# Problem to work on:
Please transcribe the listing that follows exactly; images are to be excluded.

# Dataset excerpt:
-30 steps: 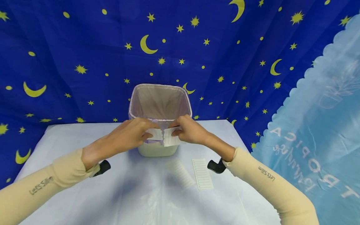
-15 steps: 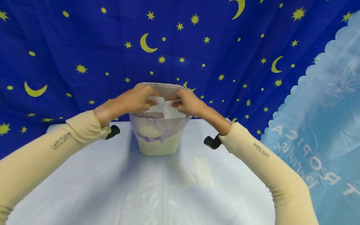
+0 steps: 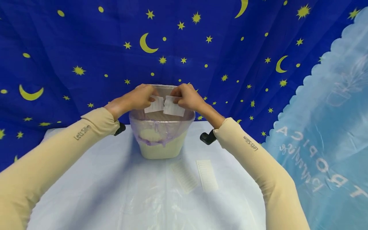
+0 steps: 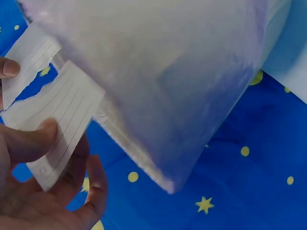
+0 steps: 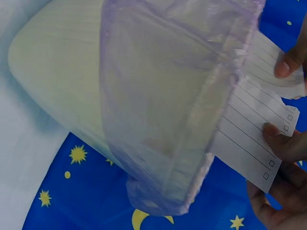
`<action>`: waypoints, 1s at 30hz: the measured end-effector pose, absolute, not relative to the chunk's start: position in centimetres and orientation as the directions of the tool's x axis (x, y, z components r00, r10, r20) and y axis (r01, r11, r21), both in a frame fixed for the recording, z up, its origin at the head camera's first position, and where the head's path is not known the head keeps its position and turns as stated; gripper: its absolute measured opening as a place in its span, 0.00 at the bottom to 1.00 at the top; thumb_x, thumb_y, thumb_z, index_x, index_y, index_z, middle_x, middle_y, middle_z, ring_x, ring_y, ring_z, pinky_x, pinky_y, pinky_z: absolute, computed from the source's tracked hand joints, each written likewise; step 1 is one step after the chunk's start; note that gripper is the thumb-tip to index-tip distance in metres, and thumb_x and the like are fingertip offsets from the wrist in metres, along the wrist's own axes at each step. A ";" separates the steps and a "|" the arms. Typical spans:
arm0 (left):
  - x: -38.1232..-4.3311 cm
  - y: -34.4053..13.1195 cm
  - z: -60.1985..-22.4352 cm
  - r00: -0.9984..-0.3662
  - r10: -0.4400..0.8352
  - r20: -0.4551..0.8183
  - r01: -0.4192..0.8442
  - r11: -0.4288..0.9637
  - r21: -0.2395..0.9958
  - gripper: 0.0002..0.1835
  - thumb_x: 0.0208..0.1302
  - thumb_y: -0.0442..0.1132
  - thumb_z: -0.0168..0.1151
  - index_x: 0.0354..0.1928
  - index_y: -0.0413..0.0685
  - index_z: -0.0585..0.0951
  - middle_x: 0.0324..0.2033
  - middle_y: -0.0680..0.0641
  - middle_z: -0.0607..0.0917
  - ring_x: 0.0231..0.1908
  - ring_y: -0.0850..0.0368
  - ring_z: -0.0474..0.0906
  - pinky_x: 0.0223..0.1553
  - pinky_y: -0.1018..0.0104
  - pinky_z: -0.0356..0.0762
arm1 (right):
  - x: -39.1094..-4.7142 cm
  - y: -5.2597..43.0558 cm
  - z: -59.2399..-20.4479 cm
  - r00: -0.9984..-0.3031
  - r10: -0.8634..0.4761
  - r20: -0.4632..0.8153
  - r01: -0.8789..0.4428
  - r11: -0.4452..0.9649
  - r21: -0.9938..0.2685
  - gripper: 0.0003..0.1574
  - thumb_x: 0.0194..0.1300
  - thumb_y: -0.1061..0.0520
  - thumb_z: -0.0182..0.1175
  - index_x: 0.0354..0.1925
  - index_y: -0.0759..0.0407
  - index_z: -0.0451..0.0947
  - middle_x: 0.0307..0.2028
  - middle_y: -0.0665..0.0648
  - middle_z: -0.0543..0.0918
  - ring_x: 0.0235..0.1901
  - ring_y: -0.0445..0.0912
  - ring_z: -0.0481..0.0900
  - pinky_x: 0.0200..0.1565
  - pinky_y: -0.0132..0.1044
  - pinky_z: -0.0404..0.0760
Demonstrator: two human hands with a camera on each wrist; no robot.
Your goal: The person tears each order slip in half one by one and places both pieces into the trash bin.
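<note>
My left hand [image 3: 140, 97] pinches a white lined paper piece [image 3: 154, 105] between thumb and fingers. A second lined paper piece [image 3: 174, 107] is pinched by my right hand [image 3: 188, 97]. Both pieces hang over the mouth of a pale bin [image 3: 161, 151], their ragged torn edges facing each other. In the left wrist view a gap shows between the left piece [image 4: 67, 108] and the right piece [image 4: 29, 60]. Small printed checkboxes show along the edge of the right piece [image 5: 254, 132] in the right wrist view.
A translucent purple bag [image 3: 152, 132] lines the bin and folds over its rim. Two lined paper strips, a left one [image 3: 184, 176] and a right one [image 3: 207, 175], lie on the white-covered table [image 3: 138, 198]. A blue star-print curtain [image 3: 95, 41] hangs directly behind.
Both hands have risen and moved away from me, carrying the paper from in front of the bin to above its mouth. The two pieces now tilt differently, with their torn edges still close.
</note>
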State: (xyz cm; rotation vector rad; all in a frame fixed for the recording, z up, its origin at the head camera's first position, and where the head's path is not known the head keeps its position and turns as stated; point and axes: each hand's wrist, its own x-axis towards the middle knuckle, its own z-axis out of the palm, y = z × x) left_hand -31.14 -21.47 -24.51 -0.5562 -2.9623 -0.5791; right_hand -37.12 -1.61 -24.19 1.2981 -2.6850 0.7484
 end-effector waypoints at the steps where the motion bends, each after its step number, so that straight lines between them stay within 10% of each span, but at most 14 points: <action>1: -31.2 -21.5 -24.8 -0.931 0.338 0.137 0.364 0.864 0.347 0.20 0.56 0.19 0.53 0.53 0.26 0.79 0.53 0.31 0.81 0.57 0.37 0.76 0.56 0.47 0.75 | -37.3 -1.8 -24.4 -0.640 -0.722 0.262 -0.752 0.519 -0.406 0.11 0.58 0.71 0.60 0.39 0.66 0.85 0.31 0.61 0.87 0.27 0.45 0.77 0.31 0.33 0.74; 13: -32.1 -22.6 -26.9 -0.934 0.299 0.196 0.352 0.867 0.354 0.10 0.50 0.27 0.71 0.37 0.35 0.86 0.38 0.38 0.88 0.43 0.43 0.83 0.47 0.49 0.78 | -38.3 -3.0 -26.8 -0.630 -0.749 0.205 -0.759 0.536 -0.371 0.09 0.56 0.71 0.63 0.36 0.66 0.86 0.34 0.60 0.88 0.32 0.47 0.82 0.37 0.36 0.79; 30: -32.4 -22.3 -28.0 -0.936 0.337 0.100 0.349 0.858 0.376 0.20 0.47 0.18 0.52 0.42 0.33 0.85 0.35 0.38 0.88 0.41 0.44 0.85 0.46 0.53 0.80 | -39.1 -3.7 -28.5 -0.608 -0.779 0.152 -0.788 0.568 -0.238 0.06 0.54 0.64 0.66 0.33 0.63 0.87 0.29 0.56 0.88 0.29 0.44 0.81 0.38 0.33 0.79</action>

# Expected answer:
-30 steps: 
-15 steps: 
+0 steps: 
+0 steps: 
+0 steps: 
`<action>`: waypoints, 1s at 30hz: the measured end-effector pose, absolute, not relative to the chunk's start: position in centimetres and orientation as the directions of the tool's x axis (x, y, z components r00, r10, r20) and y axis (r01, r11, r21), both in a frame fixed for the recording, z up, its origin at the head camera's first position, and where the head's path is not known the head keeps its position and turns as stated; gripper: its absolute measured opening as a place in its span, 0.00 at the bottom to 1.00 at the top; thumb_x, thumb_y, thumb_z, index_x, index_y, index_z, middle_x, middle_y, middle_z, ring_x, ring_y, ring_z, pinky_x, pinky_y, pinky_z: absolute, computed from the source's tracked hand joints, each written likewise; step 1 is one step after the chunk's start; note that gripper is the thumb-tip to index-tip distance in metres, and thumb_x and the like are fingertip offsets from the wrist in metres, along the wrist's own axes at each step. A ";" separates the steps and a "|" the arms. Typical spans:
arm0 (left):
  - x: -38.1232..-4.3311 cm
  - y: -34.4053..13.1195 cm
  - z: -60.1985..-22.4352 cm
  - r00: -0.9984..-0.3662
  - r10: -0.4400..0.8352
  - r20: -0.4551..0.8183
  - r01: -0.4192..0.8442
  - r11: -0.4288..0.9637
  - r21: -0.2395..0.9958
  - gripper: 0.0002..0.1835
  - thumb_x: 0.0208..0.1302
  - thumb_y: -0.0442..0.1132
  - thumb_z: -0.0168..0.1151
  - index_x: 0.0354..0.1928
  - index_y: -0.0413..0.0685
  - index_z: -0.0585..0.0951
  - middle_x: 0.0324..0.2033
  - middle_y: -0.0680..0.0641
  - middle_z: -0.0607..0.0917
  - ring_x: 0.0231..0.1908
  - ring_y: -0.0850..0.0368
  - ring_z: -0.0474..0.0906
  - pinky_x: 0.0223..0.1553
  - pinky_y: -0.1018..0.0104
  - pinky_z: -0.0356..0.0762
arm1 (right):
  - x: -39.1094..-4.7142 cm
  - y: -5.2597..43.0558 cm
  - z: -59.2399..-20.4479 cm
  - r00: -0.9984..-0.3031
  - r10: -0.8634..0.4761
  - r20: -0.4632..0.8153
  - r01: -0.8789..0.4428
  - r11: -0.4452..0.9649
  - r21: -0.9938..0.2685
  - gripper: 0.0003..0.1574
  - thumb_x: 0.0194..0.1300
  - thumb_y: -0.1061..0.0520
  - thumb_z: -0.0182..0.1175
  - index_x: 0.0354..0.1925
  - index_y: -0.0759..0.0407
  - index_z: -0.0451..0.0947
  - middle_x: 0.0307..0.2028
  - middle_y: -0.0665..0.0648
  - middle_z: -0.0543..0.0918
  - ring_x: 0.0235..0.1901
  - ring_y: -0.0445..0.0912
  - ring_z: -0.0481..0.0900
  - pinky_x: 0.0200..0.1565
  - pinky_y: -0.0132..0.1044
  - pinky_z: -0.0404..0.0760
Demonstrator: two human hands with a camera on each wrist; no robot.
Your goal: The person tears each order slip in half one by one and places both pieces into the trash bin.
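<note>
My left hand [image 3: 140, 97] pinches a white lined paper piece [image 3: 154, 105] between thumb and fingers. A second lined paper piece [image 3: 174, 107] is pinched by my right hand [image 3: 188, 97]. Both pieces hang over the mouth of a pale bin [image 3: 161, 151], their ragged torn edges facing each other. In the left wrist view a gap shows between the left piece [image 4: 67, 108] and the right piece [image 4: 29, 60]. Small printed checkboxes show along the edge of the right piece [image 5: 254, 132] in the right wrist view.
A translucent purple bag [image 3: 152, 132] lines the bin and folds over its rim. Two lined paper strips, a left one [image 3: 184, 176] and a right one [image 3: 207, 175], lie on the white-covered table [image 3: 138, 198]. A blue star-print curtain [image 3: 95, 41] hangs directly behind.
Both hands have risen and moved away from me, carrying the paper from in front of the bin to above its mouth. The two pieces now tilt differently, with their torn edges still close.
</note>
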State: (xyz cm; rotation vector rad; all in a frame fixed for the recording, z up, its origin at the head camera's first position, and where the head's path is not known the head keeps its position and turns as stated; point and axes: each hand's wrist, its own x-axis towards the middle knuckle, its own z-axis out of the palm, y = z × x) left_hand -31.14 -21.47 -24.51 -0.5562 -2.9623 -0.5791; right_hand -37.12 -1.61 -24.19 1.2981 -2.6850 0.7484
 end-effector waypoints at the steps where the motion bends, each after its step number, so that straight lines between them stay within 10% of each span, but at most 14 points: <action>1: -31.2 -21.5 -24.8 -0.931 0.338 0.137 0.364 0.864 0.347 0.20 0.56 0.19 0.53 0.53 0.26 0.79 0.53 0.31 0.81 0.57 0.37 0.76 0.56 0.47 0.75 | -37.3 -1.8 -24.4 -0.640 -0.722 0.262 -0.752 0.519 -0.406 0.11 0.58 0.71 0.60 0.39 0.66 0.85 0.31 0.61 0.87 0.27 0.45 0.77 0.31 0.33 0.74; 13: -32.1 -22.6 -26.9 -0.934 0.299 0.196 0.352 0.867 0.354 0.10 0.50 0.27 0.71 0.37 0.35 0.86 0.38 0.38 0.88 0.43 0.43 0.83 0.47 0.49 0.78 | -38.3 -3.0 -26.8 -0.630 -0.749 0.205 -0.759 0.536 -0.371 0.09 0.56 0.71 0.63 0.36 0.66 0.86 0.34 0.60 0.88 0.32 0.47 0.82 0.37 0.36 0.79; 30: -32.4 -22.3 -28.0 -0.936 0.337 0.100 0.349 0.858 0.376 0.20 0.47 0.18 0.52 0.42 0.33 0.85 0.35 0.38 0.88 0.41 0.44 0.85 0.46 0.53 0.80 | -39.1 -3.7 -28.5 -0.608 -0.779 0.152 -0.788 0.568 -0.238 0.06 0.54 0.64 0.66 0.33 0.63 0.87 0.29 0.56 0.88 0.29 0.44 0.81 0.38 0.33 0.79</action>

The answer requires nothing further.